(Beginning of Input for this task)
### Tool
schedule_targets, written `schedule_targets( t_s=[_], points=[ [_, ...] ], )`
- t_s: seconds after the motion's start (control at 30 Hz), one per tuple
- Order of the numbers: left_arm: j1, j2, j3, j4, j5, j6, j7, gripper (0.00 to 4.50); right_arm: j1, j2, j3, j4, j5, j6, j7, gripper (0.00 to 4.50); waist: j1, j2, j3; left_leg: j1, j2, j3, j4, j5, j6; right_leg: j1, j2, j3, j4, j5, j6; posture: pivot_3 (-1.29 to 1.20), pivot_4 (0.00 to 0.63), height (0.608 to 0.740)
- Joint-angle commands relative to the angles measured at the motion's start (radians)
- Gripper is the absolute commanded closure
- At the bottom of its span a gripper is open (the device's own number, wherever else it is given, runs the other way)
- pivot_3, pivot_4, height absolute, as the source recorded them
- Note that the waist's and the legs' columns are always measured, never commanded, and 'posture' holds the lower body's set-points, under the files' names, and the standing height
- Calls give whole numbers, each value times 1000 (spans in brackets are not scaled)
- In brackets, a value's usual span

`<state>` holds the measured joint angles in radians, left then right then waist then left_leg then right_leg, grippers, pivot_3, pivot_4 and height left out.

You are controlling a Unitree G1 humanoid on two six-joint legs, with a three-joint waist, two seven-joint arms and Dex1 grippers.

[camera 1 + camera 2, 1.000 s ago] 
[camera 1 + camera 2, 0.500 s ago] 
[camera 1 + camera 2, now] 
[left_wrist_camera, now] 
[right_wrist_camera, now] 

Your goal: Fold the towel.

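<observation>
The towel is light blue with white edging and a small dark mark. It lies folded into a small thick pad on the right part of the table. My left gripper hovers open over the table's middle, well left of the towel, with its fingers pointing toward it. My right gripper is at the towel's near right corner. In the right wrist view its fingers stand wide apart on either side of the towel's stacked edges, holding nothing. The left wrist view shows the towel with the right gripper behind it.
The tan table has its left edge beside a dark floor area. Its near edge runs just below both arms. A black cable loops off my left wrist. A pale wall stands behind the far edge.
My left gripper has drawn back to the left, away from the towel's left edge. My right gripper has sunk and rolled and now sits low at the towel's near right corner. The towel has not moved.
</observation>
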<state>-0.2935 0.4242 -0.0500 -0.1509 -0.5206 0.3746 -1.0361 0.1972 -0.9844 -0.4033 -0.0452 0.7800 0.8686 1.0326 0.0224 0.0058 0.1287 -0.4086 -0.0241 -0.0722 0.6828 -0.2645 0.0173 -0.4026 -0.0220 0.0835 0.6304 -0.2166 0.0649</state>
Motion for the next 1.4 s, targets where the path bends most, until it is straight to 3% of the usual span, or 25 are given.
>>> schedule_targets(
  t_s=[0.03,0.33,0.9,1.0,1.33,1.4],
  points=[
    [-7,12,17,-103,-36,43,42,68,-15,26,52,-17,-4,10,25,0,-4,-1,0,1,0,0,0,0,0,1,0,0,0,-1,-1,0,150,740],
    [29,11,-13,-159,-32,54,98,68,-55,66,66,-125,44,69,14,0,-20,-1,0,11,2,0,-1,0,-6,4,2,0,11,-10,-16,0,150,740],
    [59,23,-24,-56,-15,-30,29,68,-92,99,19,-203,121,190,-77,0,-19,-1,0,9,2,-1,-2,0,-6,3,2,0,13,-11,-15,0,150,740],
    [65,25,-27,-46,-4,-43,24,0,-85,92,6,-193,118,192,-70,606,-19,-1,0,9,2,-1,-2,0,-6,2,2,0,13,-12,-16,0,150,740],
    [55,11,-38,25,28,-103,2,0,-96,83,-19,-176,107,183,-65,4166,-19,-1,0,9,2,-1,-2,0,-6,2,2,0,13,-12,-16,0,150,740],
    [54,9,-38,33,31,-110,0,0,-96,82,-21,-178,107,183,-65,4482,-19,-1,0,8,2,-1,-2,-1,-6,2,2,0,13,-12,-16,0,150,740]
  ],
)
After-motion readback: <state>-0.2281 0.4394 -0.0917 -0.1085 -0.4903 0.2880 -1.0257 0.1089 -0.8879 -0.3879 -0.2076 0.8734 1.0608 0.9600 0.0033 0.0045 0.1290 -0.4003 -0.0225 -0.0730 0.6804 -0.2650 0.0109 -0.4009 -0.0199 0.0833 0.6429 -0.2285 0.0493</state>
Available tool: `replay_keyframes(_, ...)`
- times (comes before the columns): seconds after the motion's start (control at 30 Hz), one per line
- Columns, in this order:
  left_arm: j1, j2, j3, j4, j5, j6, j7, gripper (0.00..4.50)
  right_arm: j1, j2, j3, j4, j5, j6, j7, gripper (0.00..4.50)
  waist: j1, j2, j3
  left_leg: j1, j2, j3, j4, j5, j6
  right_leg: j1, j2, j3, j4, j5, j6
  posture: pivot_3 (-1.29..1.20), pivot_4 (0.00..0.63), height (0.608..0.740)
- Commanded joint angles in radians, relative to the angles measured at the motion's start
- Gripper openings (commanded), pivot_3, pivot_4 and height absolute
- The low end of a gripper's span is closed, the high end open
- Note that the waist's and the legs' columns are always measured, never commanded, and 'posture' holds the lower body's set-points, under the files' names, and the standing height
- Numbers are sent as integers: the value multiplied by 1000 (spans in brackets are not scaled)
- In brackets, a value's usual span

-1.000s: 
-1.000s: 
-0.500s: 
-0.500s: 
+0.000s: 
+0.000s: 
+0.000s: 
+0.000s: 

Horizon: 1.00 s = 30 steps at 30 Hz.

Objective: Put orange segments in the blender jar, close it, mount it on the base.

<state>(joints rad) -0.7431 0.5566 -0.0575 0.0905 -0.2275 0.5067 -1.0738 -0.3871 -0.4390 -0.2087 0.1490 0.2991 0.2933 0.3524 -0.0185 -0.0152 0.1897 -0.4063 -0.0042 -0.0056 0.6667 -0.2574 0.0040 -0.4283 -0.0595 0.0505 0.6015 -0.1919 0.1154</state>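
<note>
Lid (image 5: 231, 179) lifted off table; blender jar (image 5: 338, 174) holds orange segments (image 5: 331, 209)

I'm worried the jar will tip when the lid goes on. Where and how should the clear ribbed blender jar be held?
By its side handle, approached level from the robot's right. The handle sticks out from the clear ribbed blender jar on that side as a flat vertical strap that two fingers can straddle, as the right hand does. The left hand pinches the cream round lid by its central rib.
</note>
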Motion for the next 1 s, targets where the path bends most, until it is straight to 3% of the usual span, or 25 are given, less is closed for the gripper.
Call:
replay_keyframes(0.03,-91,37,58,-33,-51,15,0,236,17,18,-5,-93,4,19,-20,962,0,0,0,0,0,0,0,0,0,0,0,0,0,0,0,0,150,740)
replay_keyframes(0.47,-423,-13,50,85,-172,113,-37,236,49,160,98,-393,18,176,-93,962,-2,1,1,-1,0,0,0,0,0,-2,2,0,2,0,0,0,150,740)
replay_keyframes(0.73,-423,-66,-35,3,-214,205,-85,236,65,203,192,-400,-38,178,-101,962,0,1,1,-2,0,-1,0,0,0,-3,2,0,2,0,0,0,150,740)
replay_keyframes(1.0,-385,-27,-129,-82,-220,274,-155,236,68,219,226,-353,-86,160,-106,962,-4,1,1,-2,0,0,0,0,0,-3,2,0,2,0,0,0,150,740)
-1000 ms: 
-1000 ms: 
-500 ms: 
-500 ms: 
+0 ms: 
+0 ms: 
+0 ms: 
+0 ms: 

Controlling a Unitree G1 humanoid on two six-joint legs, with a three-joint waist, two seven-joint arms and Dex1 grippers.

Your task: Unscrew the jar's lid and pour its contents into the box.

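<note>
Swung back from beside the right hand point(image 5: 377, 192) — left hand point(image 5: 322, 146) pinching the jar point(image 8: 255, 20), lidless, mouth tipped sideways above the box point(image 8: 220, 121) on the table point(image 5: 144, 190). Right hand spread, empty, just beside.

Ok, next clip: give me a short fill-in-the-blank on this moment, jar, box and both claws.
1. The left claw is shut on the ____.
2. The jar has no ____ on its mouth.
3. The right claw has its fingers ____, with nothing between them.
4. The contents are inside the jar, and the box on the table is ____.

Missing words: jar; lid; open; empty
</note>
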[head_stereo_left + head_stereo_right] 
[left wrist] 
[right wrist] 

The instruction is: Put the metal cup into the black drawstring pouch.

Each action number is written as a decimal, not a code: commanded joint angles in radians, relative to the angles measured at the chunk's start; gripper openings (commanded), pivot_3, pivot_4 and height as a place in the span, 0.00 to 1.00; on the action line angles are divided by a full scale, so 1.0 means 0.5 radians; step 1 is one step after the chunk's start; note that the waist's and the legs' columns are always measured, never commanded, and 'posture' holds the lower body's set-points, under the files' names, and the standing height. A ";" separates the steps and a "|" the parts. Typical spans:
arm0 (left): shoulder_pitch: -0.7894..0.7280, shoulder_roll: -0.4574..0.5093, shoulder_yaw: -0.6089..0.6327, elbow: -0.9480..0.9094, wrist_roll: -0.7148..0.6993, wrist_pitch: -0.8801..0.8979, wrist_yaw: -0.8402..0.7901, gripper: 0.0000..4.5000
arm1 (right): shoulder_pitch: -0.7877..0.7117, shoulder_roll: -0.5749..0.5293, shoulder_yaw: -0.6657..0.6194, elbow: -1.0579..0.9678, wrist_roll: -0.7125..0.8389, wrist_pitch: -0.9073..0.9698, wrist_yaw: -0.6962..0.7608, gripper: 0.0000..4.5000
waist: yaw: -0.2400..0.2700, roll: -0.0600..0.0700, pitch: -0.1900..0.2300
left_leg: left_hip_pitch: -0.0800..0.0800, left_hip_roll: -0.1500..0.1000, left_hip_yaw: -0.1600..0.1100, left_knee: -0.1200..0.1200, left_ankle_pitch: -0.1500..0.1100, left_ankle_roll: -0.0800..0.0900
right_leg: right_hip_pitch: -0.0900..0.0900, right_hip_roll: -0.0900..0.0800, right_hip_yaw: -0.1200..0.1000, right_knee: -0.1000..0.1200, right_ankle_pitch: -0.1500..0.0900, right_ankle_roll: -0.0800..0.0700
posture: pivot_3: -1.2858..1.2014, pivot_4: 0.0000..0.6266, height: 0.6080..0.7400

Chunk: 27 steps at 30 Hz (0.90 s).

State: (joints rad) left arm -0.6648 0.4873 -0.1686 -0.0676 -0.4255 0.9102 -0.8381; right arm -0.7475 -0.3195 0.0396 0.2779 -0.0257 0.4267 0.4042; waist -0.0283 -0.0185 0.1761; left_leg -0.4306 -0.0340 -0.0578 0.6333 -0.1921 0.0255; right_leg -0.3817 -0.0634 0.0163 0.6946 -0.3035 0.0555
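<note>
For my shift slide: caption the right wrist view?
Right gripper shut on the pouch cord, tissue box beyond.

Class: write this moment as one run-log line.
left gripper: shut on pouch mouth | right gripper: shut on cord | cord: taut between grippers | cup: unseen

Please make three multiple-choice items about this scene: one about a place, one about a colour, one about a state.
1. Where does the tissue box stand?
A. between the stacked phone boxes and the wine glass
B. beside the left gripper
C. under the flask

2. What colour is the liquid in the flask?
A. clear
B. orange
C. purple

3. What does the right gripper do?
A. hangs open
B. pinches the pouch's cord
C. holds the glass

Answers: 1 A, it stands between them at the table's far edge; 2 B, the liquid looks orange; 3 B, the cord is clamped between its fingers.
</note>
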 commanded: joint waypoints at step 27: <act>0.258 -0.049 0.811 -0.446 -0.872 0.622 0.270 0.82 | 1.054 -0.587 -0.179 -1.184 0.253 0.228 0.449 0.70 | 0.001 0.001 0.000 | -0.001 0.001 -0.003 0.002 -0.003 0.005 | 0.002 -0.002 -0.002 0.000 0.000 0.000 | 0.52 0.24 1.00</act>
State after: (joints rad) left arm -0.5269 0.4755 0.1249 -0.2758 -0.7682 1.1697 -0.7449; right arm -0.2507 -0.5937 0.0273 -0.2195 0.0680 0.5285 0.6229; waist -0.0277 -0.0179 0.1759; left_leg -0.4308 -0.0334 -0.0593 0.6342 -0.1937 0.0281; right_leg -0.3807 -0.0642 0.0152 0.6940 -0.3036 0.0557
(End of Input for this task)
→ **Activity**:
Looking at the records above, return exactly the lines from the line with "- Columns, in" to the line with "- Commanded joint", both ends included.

→ **Answer box**:
- Columns, in this order:
  left_arm: j1, j2, j3, j4, j5, j6, j7, gripper (0.00..4.50)
  right_arm: j1, j2, j3, j4, j5, j6, j7, gripper (0.00..4.50)
  waist: j1, j2, j3
  left_leg: j1, j2, j3, j4, j5, j6
  right_leg: j1, j2, j3, j4, j5, j6
  posture: pivot_3 (-1.29..1.20), pivot_4 (0.00..0.63), height (0.608..0.740)
- Commanded joint angles in radians, relative to the angles measured at the motion's start

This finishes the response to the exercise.